Some in the league, from players and coaches to training personnel, have begun to suspect that the toll extracted by the NBA grind — the combination of the sport’s physical demands, the circadian disruptions, the six to eight months of travel across time zones — is not fully appreciated..Still, despite the league’s best efforts — lengthening its schedule in recent years, reducing back-to-backs for five straight seasons (down to an average of 12.4 per team in the coming season), eliminating four-in-five stretches, reducing the nationally televised games that tip off at 10:30 p.m. ET, creating more rest days — sleep deprivation remains what one high-ranking league source intimately involved with player health calls “our biggest issue without a solution.”
“It’s the dirty little secret that everybody knows about.”
…”You ask anybody in the room,” [Tobias] Harris says. “The thing I talk about is sleep.
“I think in a couple years,” he says, “[sleep deprivation] will be an issue that’s talked about, like the NFL with concussions.”
I debated actually going with the word “scourge” in the headline because I had to look it up myself, but it was how ESPN described it and its just so dramatic, so over the top, that I had to include it.
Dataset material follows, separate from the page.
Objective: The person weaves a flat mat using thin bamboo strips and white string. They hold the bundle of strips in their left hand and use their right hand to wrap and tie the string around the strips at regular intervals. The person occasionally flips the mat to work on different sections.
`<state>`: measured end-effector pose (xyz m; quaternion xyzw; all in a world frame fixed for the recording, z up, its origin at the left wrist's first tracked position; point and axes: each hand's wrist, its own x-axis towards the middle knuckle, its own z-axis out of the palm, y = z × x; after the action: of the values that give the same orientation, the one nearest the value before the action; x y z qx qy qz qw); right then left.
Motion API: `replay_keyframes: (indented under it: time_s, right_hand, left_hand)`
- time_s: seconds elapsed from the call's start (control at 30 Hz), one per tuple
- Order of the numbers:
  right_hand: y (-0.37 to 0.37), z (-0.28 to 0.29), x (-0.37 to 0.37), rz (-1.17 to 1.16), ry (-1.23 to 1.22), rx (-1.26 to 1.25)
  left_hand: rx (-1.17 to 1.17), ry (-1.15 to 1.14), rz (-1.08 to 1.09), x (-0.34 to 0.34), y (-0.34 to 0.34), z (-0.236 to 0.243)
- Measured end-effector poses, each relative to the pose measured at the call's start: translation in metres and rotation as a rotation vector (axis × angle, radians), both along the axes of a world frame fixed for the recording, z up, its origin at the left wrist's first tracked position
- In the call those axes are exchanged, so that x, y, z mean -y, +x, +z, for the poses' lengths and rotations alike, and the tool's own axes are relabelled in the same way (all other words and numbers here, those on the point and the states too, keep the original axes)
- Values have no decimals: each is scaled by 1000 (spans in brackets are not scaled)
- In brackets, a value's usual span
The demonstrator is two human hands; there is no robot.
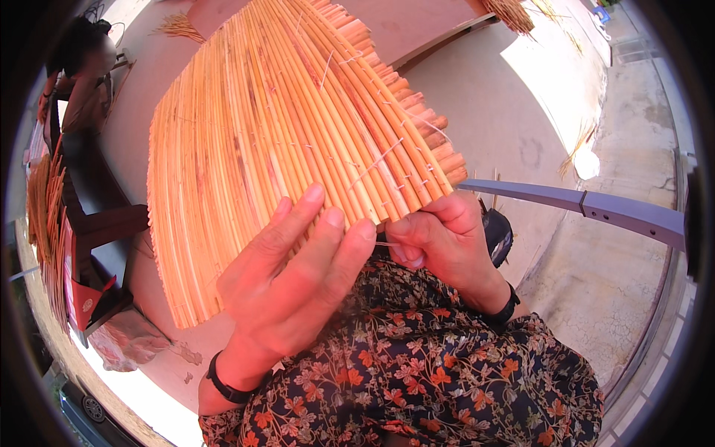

A scourge is “a person or thing that causes great trouble or suffering.” So the great “silent scourge” of the NBA thats causing so much great trouble or suffering is not getting enough sleep. I feel like Charlie when Mac and Dennis are unsuccessfully trying to explain to him whats going on in Israel. Oh I don’t understand? Why don’t you crack an egg of knowledge on me buddy?
Our grandparents had the great depression and world wars to struggle with, but NBA players are sleepy soo its kind of a wash in who had it worse.
Look I totally get that playing on back to back nights in different cities sucks. Playing til 10 pm and then having to jump on an airplane and not getting to your hotel until the middle of the night sucks. Not having 8 hours of sleep in general sucks. But you know what?
Now if we’re talking about this in the context of achieving peak athletic performance then fine, but thats not what this article is about.
Portland Trail Blazers guard CJ McCollum began taking naps in high school and seeking nine hours of sleep a night. And in the NBA, he gets into bed as early as possible. “Lack of sleep messes up your recovery, messes up how you play, your cognitive function, your mindset, how you’re moving on the court,” McCollum says. “Sleep is everything.”
When the hell did people have time to take naps in high school? You’re in school til 2:30 and then at practice til 5. I would have to assume that means sneaking in some REM during algebra class.
I am lucky enough to only have to work one job these days, but for years I worked as a bouncer at a bar in Boston. On school nights no less! Working til 1 or 2 in the morning and then driving home only to get up at 7 am the next day and take the T all the way back downtown to my soul crushing 9-5. Thats a fucking scourge buddy.
Most of America works multiple jobs and doesn’t get enough sleep. Can you imagine saying this to a mom with a newborn baby? She literally might murder you where you stand. So while not getting 8 hours of sleep sucks, I would gladly trade a few hours of sleep here and there for $20M annual contracts handed out to even average NBA players. Not to mention you get the whole summer off like a goddamn kindergarten teacher. Sorry guys, but I refuse to feel for ya here.